# Giro helmet (Range / Jackson) on Oakley Airbrake XL



## TooNice (Feb 7, 2014)

Not sure if this is going to be of any help to anyone, but the Smith IO7 (my backup goggles) fits my Giro Jackson (size S), but leaves a big gap on my Giron Range (size M) [My head is kind of between size so I bought two different size on very good sales to give the two size a good try)]


----------



## kieloa (Sep 20, 2019)

N


----------



## TooNice (Feb 7, 2014)

A little update for anyone who might be interested.

I tried a bunch of Oakley lens on the Giro Jackson, and for the most part they are okay. Since the rim is mostly flat on the Jackson (not sure why they opted for that shape), there is a bit of a gap around the corners. I think that the Fall Line XM fit a bit better than the Flight Deck XM (I have a fairly small head so I prefer the XM) in regards to that gap, but I suspect it is a non-issue either way.

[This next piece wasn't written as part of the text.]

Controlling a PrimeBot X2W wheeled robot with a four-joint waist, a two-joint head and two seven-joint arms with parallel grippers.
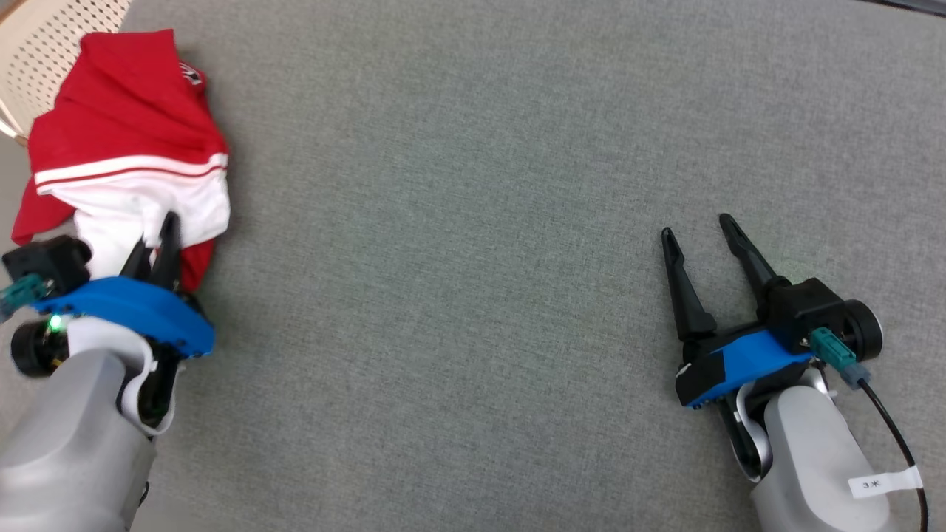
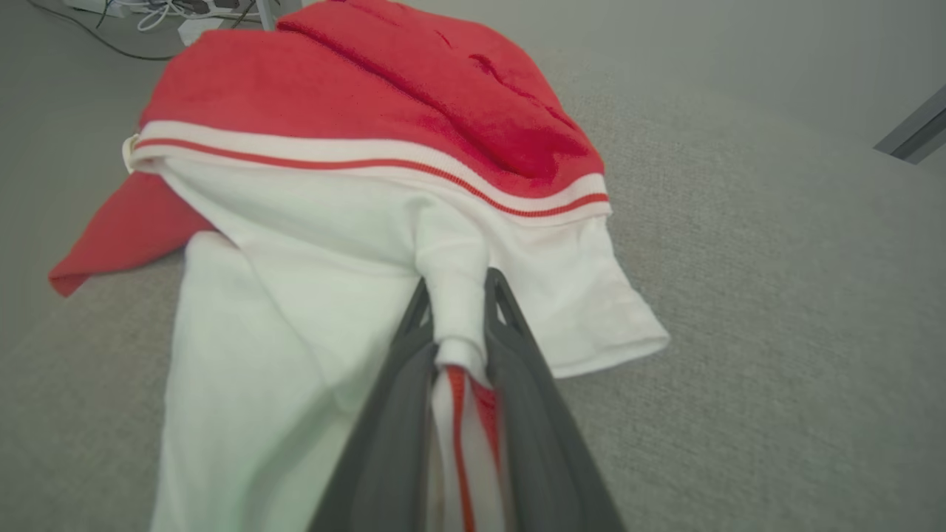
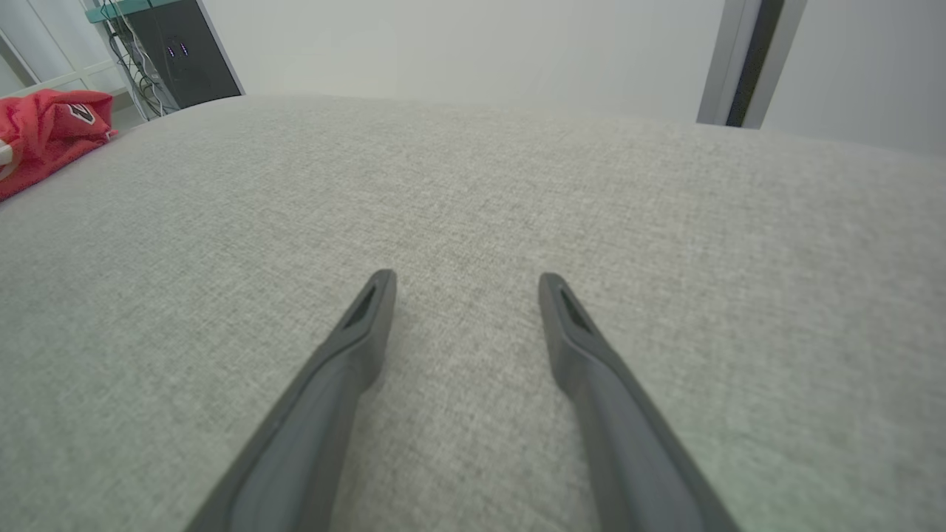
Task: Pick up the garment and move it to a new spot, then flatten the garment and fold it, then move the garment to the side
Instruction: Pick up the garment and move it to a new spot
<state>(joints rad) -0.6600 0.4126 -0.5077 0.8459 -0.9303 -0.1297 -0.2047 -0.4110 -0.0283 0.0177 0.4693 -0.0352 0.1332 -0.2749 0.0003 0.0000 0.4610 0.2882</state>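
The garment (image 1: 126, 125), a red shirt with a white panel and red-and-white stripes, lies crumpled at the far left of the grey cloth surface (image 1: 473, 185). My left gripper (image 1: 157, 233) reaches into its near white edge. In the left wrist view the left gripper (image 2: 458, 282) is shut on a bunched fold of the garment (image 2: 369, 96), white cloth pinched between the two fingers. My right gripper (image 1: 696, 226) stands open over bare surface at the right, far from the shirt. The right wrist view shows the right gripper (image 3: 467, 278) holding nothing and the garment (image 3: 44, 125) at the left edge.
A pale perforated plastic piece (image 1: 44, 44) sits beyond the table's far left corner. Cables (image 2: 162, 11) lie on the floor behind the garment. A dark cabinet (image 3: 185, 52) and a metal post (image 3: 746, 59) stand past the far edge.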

However, the Anon M3, which is a bit more rectangular in shape seems to fit even better (the shop didn't have the M4, which I think might be bigger, so I am not sure if it is just the M3 that has such good fit). Still not sure if I want to give up Prizm now that I know what to expect with them (I am sure Sonar are great too, but they have more of them, and it might take a lot of trial and error to find out which lenses I will end up needing most).


----------